Horror fire season looms for Queensland following devastating floods

18 May 2012

published by www.couriermail.com.au


 

Australia — AUSTRALIA has been ranked the worst place in the world for bushfires and Queensland has been warned it should brace for another bad season.
Much of the state is covered with heavy vegetation after successive wet years.

Weather Channel meteorologist Dick Whitaker said with most climate models trending towards El Nino or drought conditions, it did not augur well for much of the continent.

Australia was the worst place for bushfires because of highly flammable eucalypt forests, drought and heatwaves, a situation no other country had.
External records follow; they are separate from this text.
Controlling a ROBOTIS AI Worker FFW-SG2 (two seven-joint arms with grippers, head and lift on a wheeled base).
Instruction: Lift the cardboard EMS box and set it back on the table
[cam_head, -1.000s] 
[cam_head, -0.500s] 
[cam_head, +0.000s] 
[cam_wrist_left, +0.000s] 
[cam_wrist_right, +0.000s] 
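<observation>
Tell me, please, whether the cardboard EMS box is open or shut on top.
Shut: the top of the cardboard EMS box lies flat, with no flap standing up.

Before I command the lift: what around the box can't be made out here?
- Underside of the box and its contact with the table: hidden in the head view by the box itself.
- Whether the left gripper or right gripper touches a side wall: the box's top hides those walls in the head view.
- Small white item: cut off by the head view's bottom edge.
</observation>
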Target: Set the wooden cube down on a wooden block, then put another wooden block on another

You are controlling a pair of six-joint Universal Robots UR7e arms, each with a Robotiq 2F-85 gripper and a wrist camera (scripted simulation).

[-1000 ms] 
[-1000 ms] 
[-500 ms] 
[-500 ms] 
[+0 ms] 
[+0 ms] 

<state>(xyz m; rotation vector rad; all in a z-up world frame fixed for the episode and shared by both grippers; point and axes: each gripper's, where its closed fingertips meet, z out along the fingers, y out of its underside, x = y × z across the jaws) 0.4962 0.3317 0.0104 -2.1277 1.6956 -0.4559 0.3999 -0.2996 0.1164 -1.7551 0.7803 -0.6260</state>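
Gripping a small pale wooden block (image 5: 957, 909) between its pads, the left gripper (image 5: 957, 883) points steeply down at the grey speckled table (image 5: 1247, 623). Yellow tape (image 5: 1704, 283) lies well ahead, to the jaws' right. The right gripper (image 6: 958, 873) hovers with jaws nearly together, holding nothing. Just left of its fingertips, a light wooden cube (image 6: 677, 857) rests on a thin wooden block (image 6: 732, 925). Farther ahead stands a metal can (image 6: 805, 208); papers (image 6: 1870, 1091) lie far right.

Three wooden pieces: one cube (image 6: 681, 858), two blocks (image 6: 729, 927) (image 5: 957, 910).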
Mr Whitaker and fellow meteorologists Tom Saunders and Felim Hanniffy reviewed Australia’s weather ranking against the rest of the world for events such as cyclones, driest and wettest locations, snow and temperature, finding the US has the worst weather of all.

Australia had endured some brutal weather events in the past decade, ranging from Cyclone Yasi and the Toowoomba and Lockyer Valley floods to Canberra’s 2003 bushfires, in which 500 houses burned down.

“It will come as no surprise that Australia is ranked No.1 in bushfires,” Mr Whitaker said.

“Australia’s weather, along with the rest of the world, will become more severe over coming decades due to global warming as heat is a key driver in severe weather.

“Severe thunderstorms as well as flooding, bushfires and heat waves are likely to increase in frequency.”

The warning comes as University of Melbourne scientists release data showing there are no other warm periods in the past 1000 years that match the warming experienced in Australasia since 1950.

Warming cannot be explained by natural factors alone, suggesting human-caused climate change.

Their study will form part of the contribution to the next Intergovernmental Panel on Climate Change report.

Mr Whitaker said Australia ranked highly in four of the eight weather categories studied – wettest location, bushfires, cyclones and heatwaves.

Surprisingly, Australia did not feature in the world’s five driest locations because even the Lake Eyre region in SA has periodic rain bands.

Australia also does not rank on major temperature variation because the surrounding oceans have a moderating effect on the climate.

Mr Whitaker said the US took the top spot because it had an astonishing variety of weather, including hurricanes, blizzards, tornados, extreme heat, bone-numbing cold, major floods and long-term drought.